Everyone knows what cognitive aging is, to borrow from William James’ famous definition of attention (James 1890). Cognitive aging is a gradual, late-life decline in cognitive performance, experienced to a degree by most individuals fortunate to reach old age (Grady 2008). Decades of scientific research have shown that there exist age-correlated deficits both in basic cognitive processes (such as speed of processing) and in higher-order cognitive functions, particularly episodic memory (ability to recall events) and cognitive control (ability to control our behaviors). Cognitive aging research also indicates that while some functions decline, others remain relatively intact and may even improve with age (such as semantic knowledge (Grady and Craik 2000; Park and Reuter-Lorenz 2009; Salthouse 2004, 2009)). Still, relatively subtle declines in cognitive performance—for example, in memory and executive functions—are frequently observed in rigorous studies of older adults without clinical conditions. This phenomenon of age-associated cognitive declines, unrelated to detectable clinical processes and distinct from Mild Cognitive Impairment (MCI), is often termed “normal” or “healthy cognitive aging,” and these elders are considered “cognitively normal” or “cognitively healthy older adults.” Even such mild cognitive declines, however, can affect functionally relevant clinical outcomes related to older age including increasing the rate of hospitalization (Wilson et al. 2014) and predicting poorer medication adherence (Hayes et al. 2009).
Brain structural morphology differs with age (DeCarli et al. 2005; Fjell et al. 2013; Head et al. 2008; Raz et al. 1998; Raz et al. 1997, 2005) and accompanies age-related differences in cognition.
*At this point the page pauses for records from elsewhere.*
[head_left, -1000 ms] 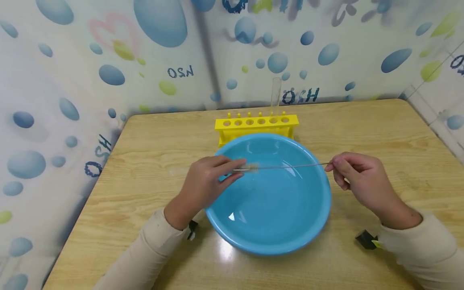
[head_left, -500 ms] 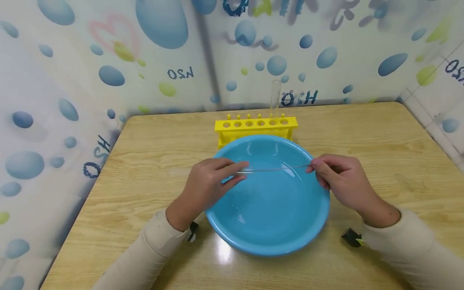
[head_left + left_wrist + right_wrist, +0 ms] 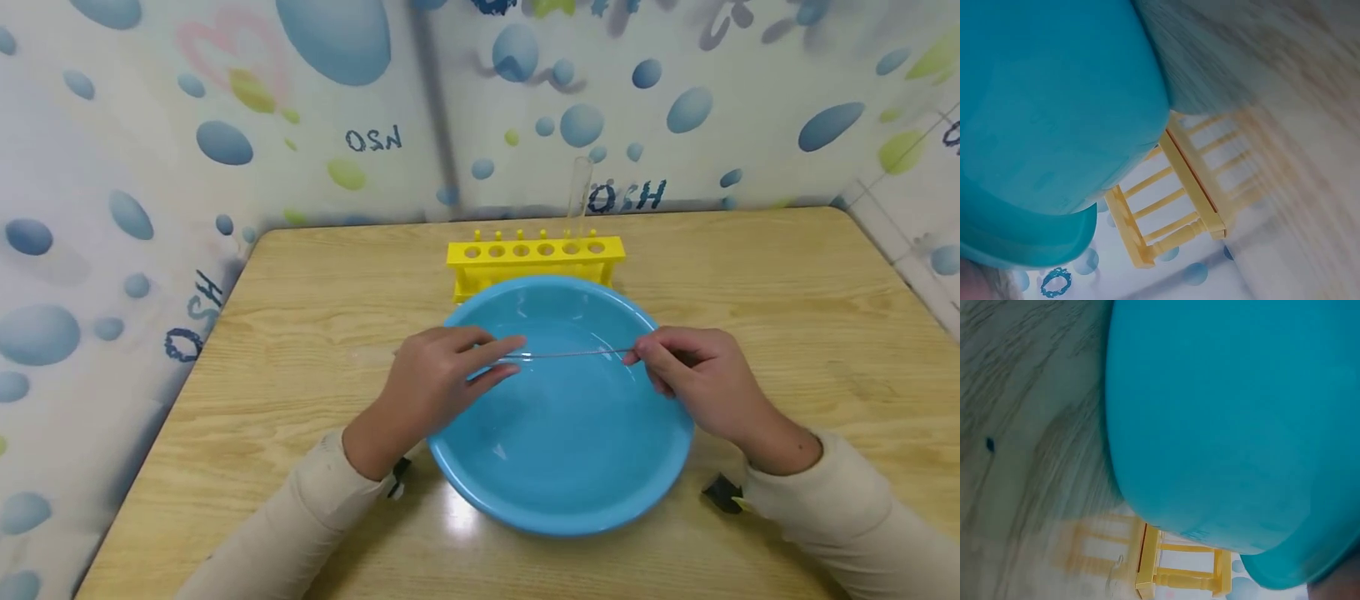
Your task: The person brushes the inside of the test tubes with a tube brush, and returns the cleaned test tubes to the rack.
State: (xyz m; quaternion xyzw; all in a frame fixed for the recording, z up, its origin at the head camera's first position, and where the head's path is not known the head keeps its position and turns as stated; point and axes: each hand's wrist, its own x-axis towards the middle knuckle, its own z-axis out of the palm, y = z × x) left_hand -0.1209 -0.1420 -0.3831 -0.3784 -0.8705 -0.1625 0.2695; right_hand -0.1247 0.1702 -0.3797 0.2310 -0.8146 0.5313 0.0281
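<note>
Over the blue basin [image 3: 562,450], my left hand [image 3: 438,371] holds a clear glass test tube [image 3: 367,355] lying sideways, its closed end sticking out to the left. The thin twisted wire handle of a test tube brush [image 3: 577,354] runs into the tube's mouth. My right hand [image 3: 693,371] pinches that wire between thumb and fingertips, near the basin's right rim. The brush's bristles are hidden behind the left hand. Both wrist views show mostly the basin's outer wall [image 3: 1054,112], with only a sliver of each hand at the edge.
Behind the basin stands a yellow test tube rack [image 3: 536,252]. One clear upright test tube [image 3: 579,196] stands in it, toward its right end. The wooden table [image 3: 322,292] meets a patterned wall [image 3: 300,167] at the back.
My right hand has moved left toward the left hand, sliding the brush deeper into the tube. The bristles, visible at the tube's mouth earlier, are now out of sight. The left hand stays nearly in place.
</note>
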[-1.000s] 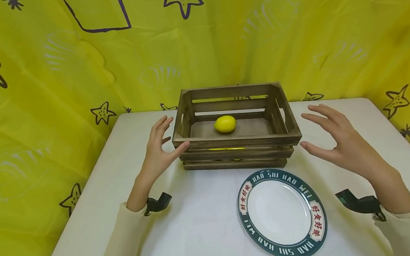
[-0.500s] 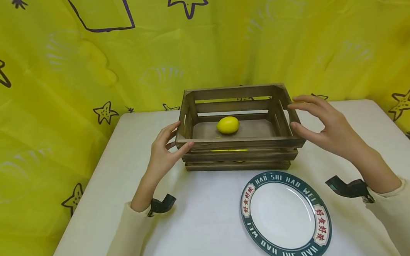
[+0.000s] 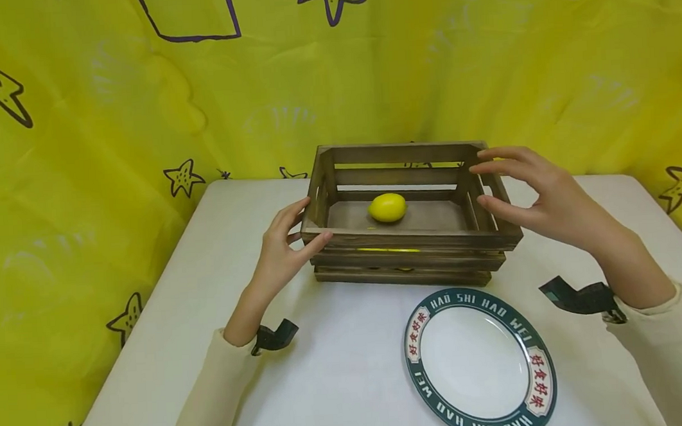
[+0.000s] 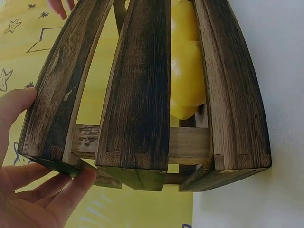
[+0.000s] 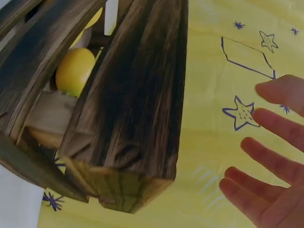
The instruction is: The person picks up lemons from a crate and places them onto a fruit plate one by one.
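Observation:
A brown slatted wooden crate [image 3: 412, 242] stands on the white table, with a yellow lemon [image 3: 388, 208] on its floor. Through the slats more yellow fruit [image 4: 186, 71] shows in the left wrist view. My left hand [image 3: 282, 251] grips the crate's near left corner, thumb on the front slat and fingers against the end. Over the crate's right end is my right hand [image 3: 554, 195], fingers spread and bent a little. In the right wrist view, a gap separates that hand [image 5: 273, 161] from the crate's wooden slats [image 5: 137, 95].
A white plate [image 3: 477, 299] with a green lettered rim lies in front of the crate, toward the right. Behind the white table [image 3: 326, 368] hangs a yellow cloth [image 3: 368, 76] with drawn stars and shells. Each wrist carries a black camera mount [image 3: 275, 336].
My left hand has come from beside the crate to gripping its corner. The right hand has moved leftward, over the crate's right end. The whole head view has shifted slightly.

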The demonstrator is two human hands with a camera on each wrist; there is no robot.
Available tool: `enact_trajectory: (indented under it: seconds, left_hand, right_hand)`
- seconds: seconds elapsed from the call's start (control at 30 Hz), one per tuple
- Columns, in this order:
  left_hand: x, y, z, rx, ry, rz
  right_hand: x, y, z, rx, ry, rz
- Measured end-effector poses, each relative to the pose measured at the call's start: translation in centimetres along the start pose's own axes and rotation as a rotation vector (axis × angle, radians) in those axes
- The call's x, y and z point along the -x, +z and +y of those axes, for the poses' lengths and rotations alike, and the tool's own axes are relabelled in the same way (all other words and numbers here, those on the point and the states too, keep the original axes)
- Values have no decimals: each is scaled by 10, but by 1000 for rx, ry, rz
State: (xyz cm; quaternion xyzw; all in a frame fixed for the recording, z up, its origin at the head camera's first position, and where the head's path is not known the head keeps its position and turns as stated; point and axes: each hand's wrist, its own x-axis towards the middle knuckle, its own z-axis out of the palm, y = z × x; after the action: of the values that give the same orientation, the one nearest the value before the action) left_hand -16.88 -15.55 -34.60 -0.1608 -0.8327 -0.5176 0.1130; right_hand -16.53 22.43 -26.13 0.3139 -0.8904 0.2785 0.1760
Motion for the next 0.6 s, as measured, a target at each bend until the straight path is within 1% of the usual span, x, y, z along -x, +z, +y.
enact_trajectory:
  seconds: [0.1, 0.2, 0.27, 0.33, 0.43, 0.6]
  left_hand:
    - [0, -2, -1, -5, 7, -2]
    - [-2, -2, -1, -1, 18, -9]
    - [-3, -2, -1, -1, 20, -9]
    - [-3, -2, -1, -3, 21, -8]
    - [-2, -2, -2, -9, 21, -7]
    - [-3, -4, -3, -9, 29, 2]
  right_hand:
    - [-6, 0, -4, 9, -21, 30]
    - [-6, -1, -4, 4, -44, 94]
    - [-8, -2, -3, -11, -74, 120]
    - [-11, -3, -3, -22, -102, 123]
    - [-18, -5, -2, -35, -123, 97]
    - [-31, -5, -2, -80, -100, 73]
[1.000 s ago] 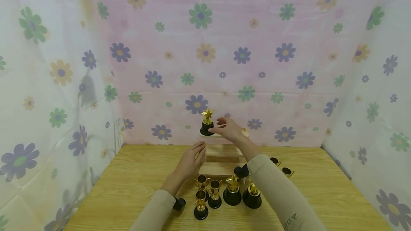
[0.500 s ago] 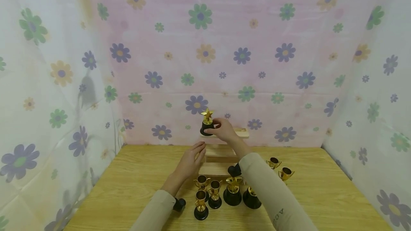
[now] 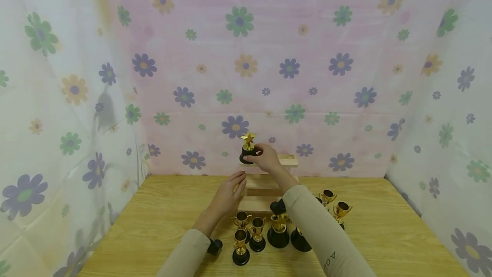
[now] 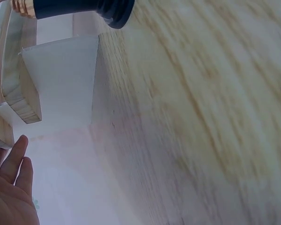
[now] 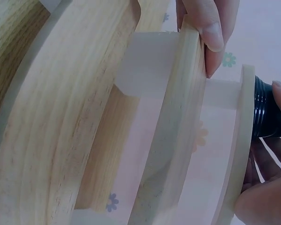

These differences are regionally specific with the most consistent and notable age-related differences in frontal lobar and medial temporal regions (Buckner 2004; DeCarli et al. 2005; Fjell et al. 2014; Head et al. 2008; Raz et al. 1998). Newer and more technologically sophisticated imaging tools have also identified relevant age-related differences in white matter microstructure which may either underpin gray-matter atrophy differences or accompany such differences (Andrews-Hanna et al. 2007; O’Sullivan et al. 2001; Sullivan et al. 2001; Sullivan and Pfefferbaum 2006, 2007). The notion of age-related dysfunction of specific brain systems has led to the development of a host of theories aimed at integrating these two apparently related processes. The frontal theory of aging, which is consistent with the known age-related differences in frontal gray matter, is one early example (West 1996). Another theory (Salthouse 1988, 1996, 2000; Salthouse and Lichty 1985) invoked the notion of slowed or degraded signal processing, which is finding greater supportive evidence through the study of white matter microstructure. Of course these are only two of the many theories. As our knowledge of cognitive processes expands, more refined hypotheses such as that of separate and dissociable memory processes related to familiarity and recall as discussed in papers by Schoemaker and colleagues and Koen and Yonelinas in this issue (Schoemaker et al. 2014 and Koen and Yonelinas 2014) are being developed. Novel hypotheses incorporate individual differences in cognitive aging through forms of reserve capacity as discussed in this issue by Reuter-Lorenz and Park (Reuter-Lorenz and Park 2014). These relatively recent hypotheses also have recognized discrete anatomical underpinnings that may be further understood by imaging and physiological techniques on the scientific horizon.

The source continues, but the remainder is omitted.